Every line of the listing below should come back exactly as written, with no images.

#####

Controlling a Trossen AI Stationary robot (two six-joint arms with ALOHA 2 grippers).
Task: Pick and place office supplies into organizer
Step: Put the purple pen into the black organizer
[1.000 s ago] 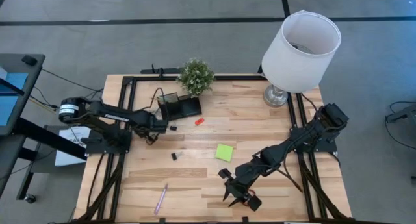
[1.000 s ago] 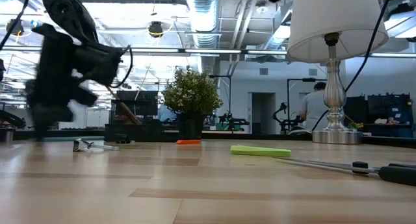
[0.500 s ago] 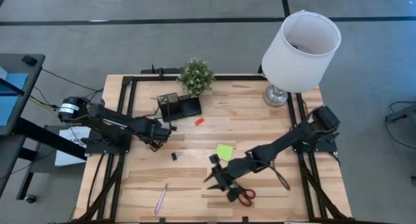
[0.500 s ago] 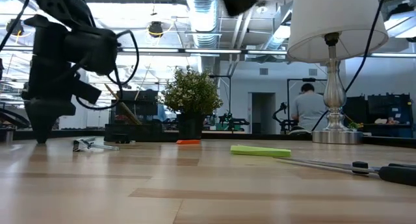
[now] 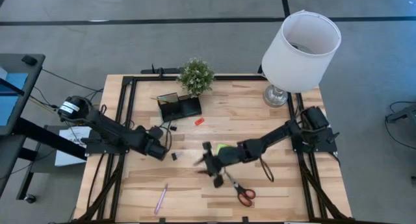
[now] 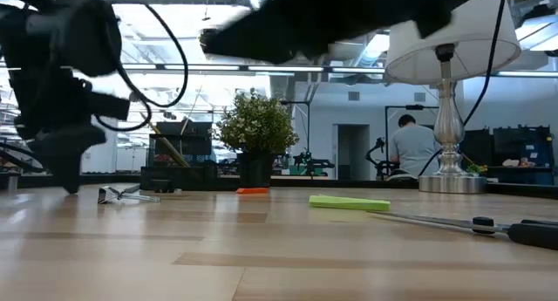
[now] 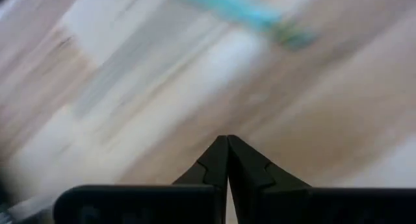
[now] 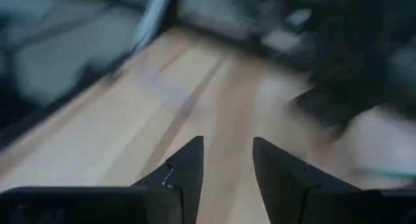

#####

**ANSWER TO THE PROBLEM:**
Controlling a Trossen AI Stationary robot (two six-joint arms with ALOHA 2 grippers).
Task: Pick and place office supplies into organizer
Step: Put the purple pen into the black organizer
[1.000 s ago] 
[1.000 s ago] 
[0.500 s ago] 
[0.500 s ago] 
[now] 
[now] 
[now] 
[now] 

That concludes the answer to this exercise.